> [WORK TASK]: Here the job is to transcribe the data verbatim while leaving each picture out.

> [GIVEN DATA]:

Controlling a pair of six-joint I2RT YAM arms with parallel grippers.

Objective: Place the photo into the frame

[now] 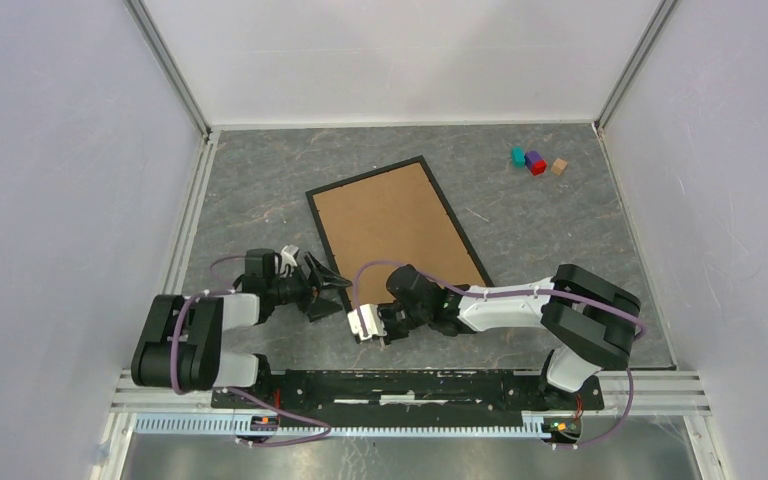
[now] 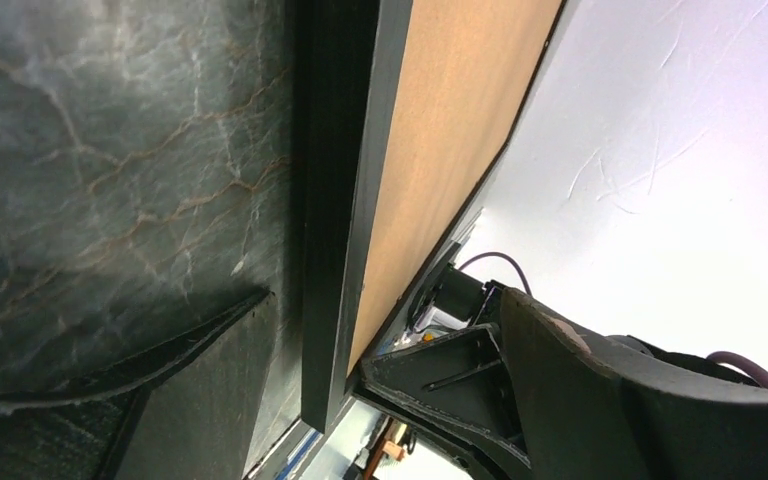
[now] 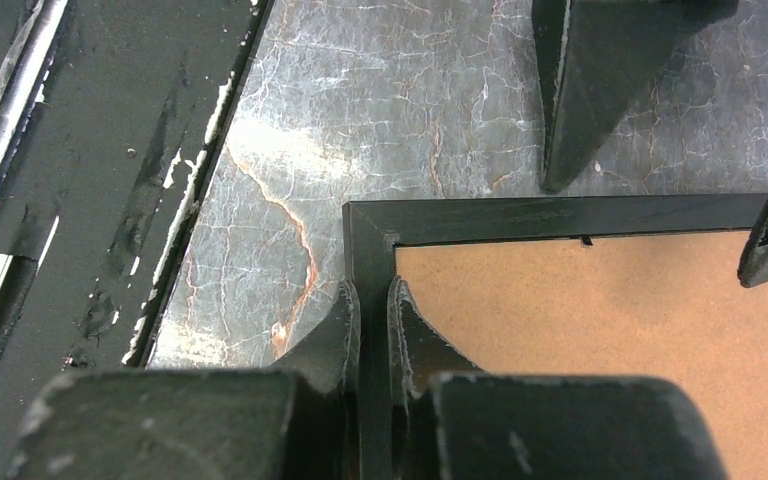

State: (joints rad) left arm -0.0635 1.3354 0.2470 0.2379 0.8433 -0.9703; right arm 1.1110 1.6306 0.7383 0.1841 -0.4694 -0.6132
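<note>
The frame [image 1: 457,226] lies on the grey table with its brown backing board [image 1: 395,225] facing up. My right gripper [image 1: 368,312] is shut on the frame's [image 3: 560,217] near black edge, just behind its near-left corner. One of its fingertips [image 3: 338,310] sits outside the edge and the other rests on the board. My left gripper [image 1: 328,288] is open at that same corner. The frame [image 2: 335,250] edge stands between its fingers [image 2: 460,365], untouched as far as I can see. The photo is out of view.
Three small coloured blocks [image 1: 535,161] sit at the back right of the table. The black base rail [image 1: 410,385] runs along the near edge, close to my right gripper. White walls enclose the table on three sides.
</note>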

> [EXERCISE SOLUTION]:
Controlling a pair of six-joint I2RT YAM arms with parallel grippers.

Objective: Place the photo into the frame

[now] 
[now] 
[now] 

State: (joints rad) left arm -0.0635 1.3354 0.2470 0.2379 0.8433 -0.9703; right arm 1.1110 1.6306 0.7383 0.1841 -0.4694 -0.6132
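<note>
The frame [image 1: 457,226] lies on the grey table with its brown backing board [image 1: 395,225] facing up. My right gripper [image 1: 368,312] is shut on the frame's [image 3: 560,217] near black edge, just behind its near-left corner. One of its fingertips [image 3: 338,310] sits outside the edge and the other rests on the board. My left gripper [image 1: 328,288] is open at that same corner. The frame [image 2: 335,250] edge stands between its fingers [image 2: 460,365], untouched as far as I can see. The photo is out of view.
Three small coloured blocks [image 1: 535,161] sit at the back right of the table. The black base rail [image 1: 410,385] runs along the near edge, close to my right gripper. White walls enclose the table on three sides.
</note>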

What has been written completes the answer.